HOW TO COMPLETE THIS TASK
Repeat exactly the lines below that lie between the line with "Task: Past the" and the line with "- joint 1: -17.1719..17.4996", counting both of those lines as part of the answer.

MATERIAL TO PROCESS
####################

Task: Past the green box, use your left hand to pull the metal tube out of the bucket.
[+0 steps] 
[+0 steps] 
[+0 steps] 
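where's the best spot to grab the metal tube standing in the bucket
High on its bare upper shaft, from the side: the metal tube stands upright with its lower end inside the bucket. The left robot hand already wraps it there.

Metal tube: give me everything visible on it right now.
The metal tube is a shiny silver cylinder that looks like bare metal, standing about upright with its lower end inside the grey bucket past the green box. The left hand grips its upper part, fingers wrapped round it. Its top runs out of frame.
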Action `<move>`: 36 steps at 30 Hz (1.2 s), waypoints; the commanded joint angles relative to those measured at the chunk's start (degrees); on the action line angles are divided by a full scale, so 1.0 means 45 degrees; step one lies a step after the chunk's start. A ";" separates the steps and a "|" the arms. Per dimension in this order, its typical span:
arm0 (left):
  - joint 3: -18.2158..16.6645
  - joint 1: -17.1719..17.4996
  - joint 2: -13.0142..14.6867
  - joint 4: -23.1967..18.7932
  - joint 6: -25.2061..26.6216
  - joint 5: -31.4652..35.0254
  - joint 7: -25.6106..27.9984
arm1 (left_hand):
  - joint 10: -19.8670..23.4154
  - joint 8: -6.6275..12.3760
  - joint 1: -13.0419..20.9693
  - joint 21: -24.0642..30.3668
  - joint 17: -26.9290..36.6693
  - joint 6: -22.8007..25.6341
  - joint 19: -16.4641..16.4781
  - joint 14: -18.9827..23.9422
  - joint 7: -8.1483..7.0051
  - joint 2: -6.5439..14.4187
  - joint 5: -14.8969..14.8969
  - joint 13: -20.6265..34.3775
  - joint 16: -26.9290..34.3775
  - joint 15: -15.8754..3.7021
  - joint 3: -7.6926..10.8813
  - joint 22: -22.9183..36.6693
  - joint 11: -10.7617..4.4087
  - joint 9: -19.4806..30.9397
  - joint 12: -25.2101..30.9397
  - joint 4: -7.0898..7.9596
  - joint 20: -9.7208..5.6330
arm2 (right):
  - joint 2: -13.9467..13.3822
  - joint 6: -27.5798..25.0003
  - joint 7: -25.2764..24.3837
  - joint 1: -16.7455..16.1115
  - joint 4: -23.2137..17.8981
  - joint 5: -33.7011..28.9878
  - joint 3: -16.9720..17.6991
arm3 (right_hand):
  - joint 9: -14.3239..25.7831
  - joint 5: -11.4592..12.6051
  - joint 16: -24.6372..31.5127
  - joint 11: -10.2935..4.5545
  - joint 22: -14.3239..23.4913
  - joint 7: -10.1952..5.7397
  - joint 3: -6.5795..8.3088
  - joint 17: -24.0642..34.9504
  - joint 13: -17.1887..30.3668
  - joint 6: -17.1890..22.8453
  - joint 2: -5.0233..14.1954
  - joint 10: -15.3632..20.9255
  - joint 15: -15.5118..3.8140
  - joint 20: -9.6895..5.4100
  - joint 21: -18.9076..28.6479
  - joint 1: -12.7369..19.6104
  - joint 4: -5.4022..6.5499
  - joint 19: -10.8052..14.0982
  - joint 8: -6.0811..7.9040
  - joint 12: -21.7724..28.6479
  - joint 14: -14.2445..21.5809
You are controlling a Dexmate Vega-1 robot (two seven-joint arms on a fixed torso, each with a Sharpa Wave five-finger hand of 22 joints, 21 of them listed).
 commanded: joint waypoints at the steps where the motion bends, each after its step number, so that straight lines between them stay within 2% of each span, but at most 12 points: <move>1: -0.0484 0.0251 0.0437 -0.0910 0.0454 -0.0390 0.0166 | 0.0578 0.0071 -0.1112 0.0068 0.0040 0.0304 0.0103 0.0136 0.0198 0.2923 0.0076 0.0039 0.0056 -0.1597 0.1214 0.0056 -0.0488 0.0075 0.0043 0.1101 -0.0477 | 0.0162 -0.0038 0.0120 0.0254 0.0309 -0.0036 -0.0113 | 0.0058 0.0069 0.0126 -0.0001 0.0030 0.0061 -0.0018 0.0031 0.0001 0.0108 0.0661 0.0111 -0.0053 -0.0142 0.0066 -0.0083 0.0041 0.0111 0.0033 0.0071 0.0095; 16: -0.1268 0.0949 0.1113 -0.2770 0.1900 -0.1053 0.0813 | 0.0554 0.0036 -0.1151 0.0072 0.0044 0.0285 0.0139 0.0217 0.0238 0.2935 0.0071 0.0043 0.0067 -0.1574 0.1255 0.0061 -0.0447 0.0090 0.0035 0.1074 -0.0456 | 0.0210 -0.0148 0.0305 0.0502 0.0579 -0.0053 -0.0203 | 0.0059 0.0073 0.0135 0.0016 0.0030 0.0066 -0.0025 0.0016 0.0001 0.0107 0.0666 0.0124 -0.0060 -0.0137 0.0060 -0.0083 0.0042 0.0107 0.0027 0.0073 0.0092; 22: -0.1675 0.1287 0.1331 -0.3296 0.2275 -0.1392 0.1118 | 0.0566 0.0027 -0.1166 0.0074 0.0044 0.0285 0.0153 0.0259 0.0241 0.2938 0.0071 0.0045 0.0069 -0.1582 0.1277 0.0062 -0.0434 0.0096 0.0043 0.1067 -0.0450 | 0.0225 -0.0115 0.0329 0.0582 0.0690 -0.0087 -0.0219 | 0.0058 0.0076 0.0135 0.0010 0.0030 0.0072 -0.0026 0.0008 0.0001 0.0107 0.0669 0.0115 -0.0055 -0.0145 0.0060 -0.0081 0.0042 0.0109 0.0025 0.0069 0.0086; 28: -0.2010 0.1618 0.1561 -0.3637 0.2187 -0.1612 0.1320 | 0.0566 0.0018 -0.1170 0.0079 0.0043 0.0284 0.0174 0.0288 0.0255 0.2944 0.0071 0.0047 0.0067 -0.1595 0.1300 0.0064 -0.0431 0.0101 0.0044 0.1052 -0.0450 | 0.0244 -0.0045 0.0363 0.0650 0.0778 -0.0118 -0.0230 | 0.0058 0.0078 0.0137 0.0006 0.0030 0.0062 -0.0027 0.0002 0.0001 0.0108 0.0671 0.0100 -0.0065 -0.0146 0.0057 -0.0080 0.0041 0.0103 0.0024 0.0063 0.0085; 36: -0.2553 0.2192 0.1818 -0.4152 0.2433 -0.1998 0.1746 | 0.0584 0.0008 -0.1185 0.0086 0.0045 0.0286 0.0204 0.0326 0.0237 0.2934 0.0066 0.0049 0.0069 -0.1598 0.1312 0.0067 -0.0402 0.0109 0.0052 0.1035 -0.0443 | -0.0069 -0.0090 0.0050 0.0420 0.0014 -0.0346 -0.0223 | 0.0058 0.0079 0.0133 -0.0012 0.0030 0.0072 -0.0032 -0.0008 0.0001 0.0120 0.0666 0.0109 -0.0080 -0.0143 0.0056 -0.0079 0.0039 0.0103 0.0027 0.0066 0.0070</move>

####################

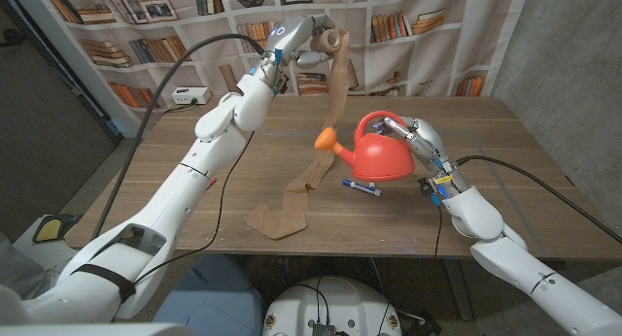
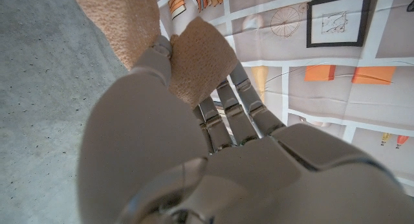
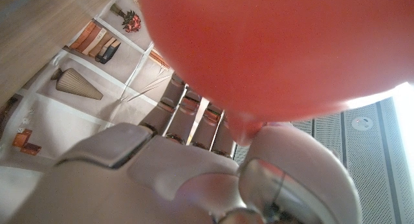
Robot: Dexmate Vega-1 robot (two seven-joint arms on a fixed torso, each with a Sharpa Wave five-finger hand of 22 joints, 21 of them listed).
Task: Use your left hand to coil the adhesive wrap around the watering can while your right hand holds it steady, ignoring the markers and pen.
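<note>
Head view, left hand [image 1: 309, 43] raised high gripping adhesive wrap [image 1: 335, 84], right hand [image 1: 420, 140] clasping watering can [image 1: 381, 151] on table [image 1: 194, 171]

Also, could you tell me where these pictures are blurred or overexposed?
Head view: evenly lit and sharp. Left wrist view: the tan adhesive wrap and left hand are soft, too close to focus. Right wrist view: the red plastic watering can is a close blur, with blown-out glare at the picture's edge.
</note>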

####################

RESPONSE BELOW
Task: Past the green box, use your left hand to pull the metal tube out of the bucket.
[+0 steps] 
[+0 steps] 
[+0 steps] 
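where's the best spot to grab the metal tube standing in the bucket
High on its bare upper shaft, from the side: the metal tube stands upright with its lower end inside the bucket. The left robot hand already wraps it there.

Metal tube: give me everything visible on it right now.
The metal tube is a shiny silver cylinder that looks like bare metal, standing about upright with its lower end inside the grey bucket past the green box. The left hand grips its upper part, fingers wrapped round it. Its top runs out of frame.
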Action `<move>`: 36 steps at 30 Hz (1.2 s), waypoints; the commanded joint angles relative to those measured at the chunk's start (degrees); on the action line angles are divided by a full scale, so 1.0 means 45 degrees; step one lies a step after the chunk's start. A ";" separates the steps and a "|" the arms. Per dimension in this order, its typical span:
arm0 (left):
  - joint 3: -18.2158..16.6645
  - joint 1: -17.1719..17.4996

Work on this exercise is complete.